To my dismay, I gained 12 pounds over the 3 months I trained for my first marathon. I tried to console myself with the belief that it was new muscle mass. But it's impossible to gain that much muscle on a 100-pound female frame in that short a time period - without the use of steroids. The 12% increase in body mass was quite obvious on my 4'10" frame, and I could feel it through my tighter clothes. But most alarming, my sluggish run pace!
The culprit... thinking I could eat anything I want since I was training for a marathon. Though nutrition is very important in training for any endurance event, huge portions of pasta and dessert after every dinner (and many lunches) contributed to my diet disaster. I was undermining my training by over-feeding myself.
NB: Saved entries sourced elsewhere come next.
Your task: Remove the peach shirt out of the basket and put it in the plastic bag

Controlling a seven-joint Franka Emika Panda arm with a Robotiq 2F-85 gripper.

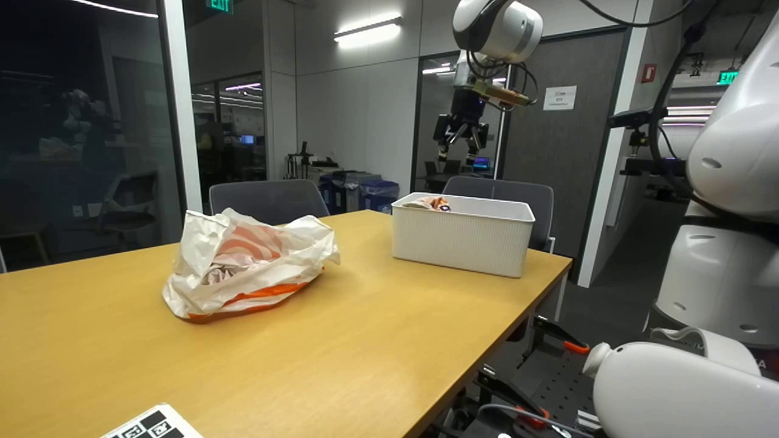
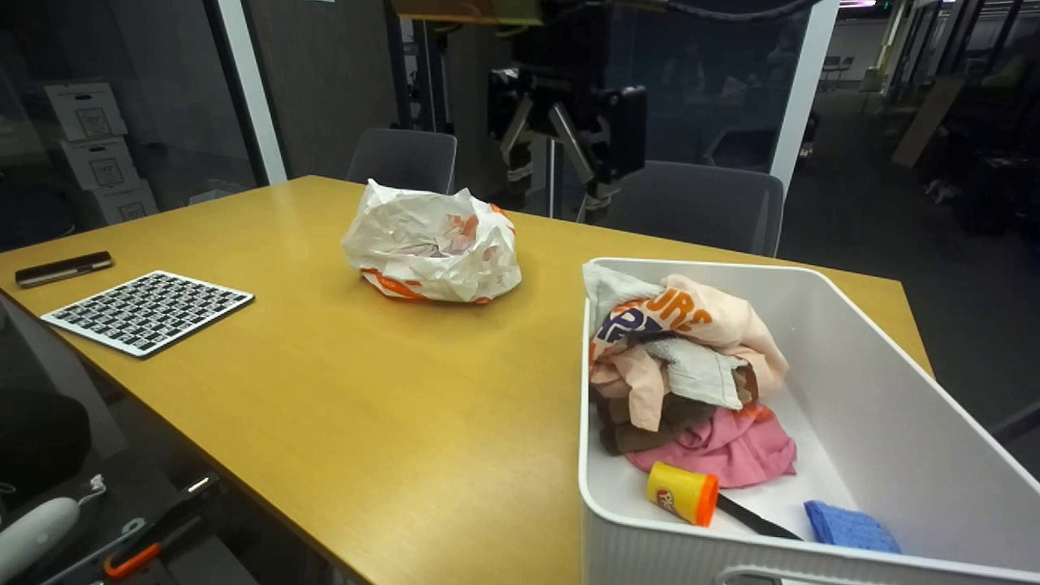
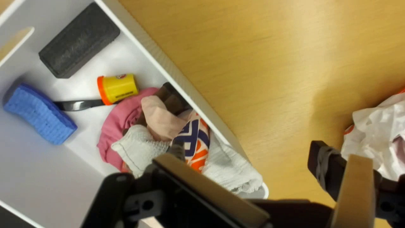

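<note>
The peach shirt (image 2: pixel 727 313) with orange and navy lettering lies bunched in the white basket (image 2: pixel 910 414), among other cloths at one end. It also shows at the basket's rim in an exterior view (image 1: pixel 435 203) and in the wrist view (image 3: pixel 163 122). The white plastic bag (image 1: pixel 286 277) with orange print stands open on the table, apart from the basket, also in an exterior view (image 2: pixel 479 272); pinkish and striped material shows in its mouth. My gripper (image 1: pixel 456 157) hangs above the table in both exterior views (image 2: pixel 559 188). Its fingers (image 3: pixel 248 155) are spread, with nothing between them.
The basket also holds white cloth (image 3: pixel 231 167), pink cloth (image 2: pixel 723 447), a yellow tub (image 2: pixel 682 493), a blue sponge (image 2: pixel 851 528) and a dark block (image 3: pixel 79 41). A checkered board (image 2: pixel 150 313) lies on the table. Chairs (image 2: pixel 682 207) stand behind it.
</note>
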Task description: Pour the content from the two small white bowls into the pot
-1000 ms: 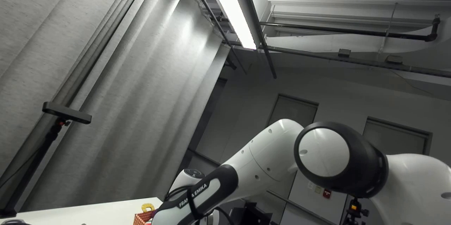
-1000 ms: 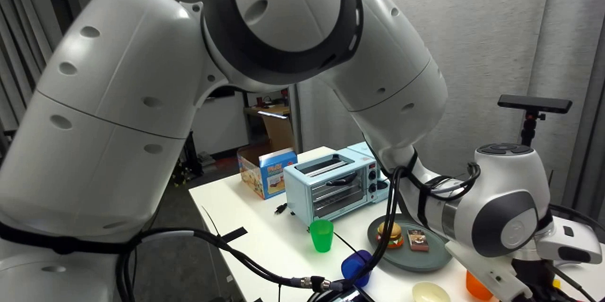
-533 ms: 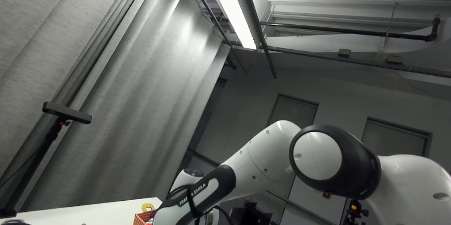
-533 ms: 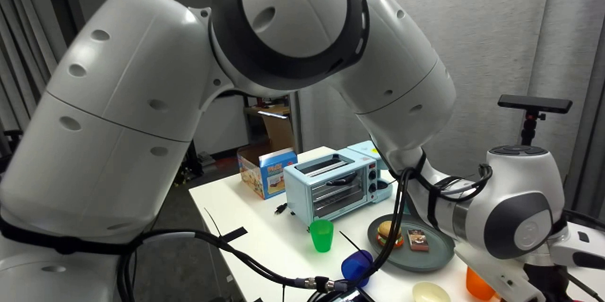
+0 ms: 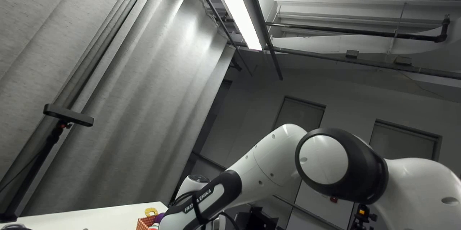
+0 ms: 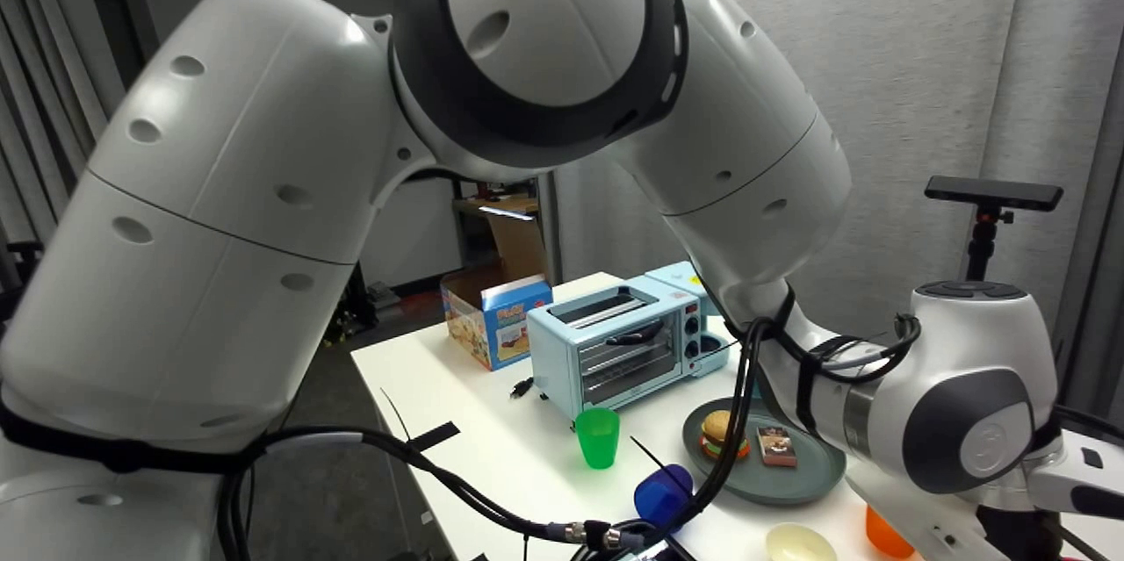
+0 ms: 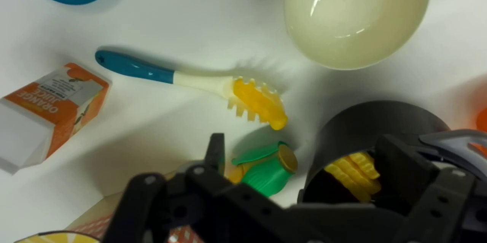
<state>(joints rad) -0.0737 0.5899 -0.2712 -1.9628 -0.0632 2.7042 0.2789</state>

So, if your goal is to maintain or lose weight as you train for an endurance event, remember: calories in should be equal to or slightly less than calories out. Calories in might increase while training, but there is an upper limit. Anything above it still gets stored as fat - regardless of the amount of exercise.
Of course, weight gain is good if it's muscle mass. To determine if you've gained fat or muscle, monitor your body composition (with metrics such as % fat, fat mass, lean body mass). Many health clubs and gyms offer this service. Just like weight, body composition shouldn't be the only metric you pay attention to, but it can be another data point to measure your progress.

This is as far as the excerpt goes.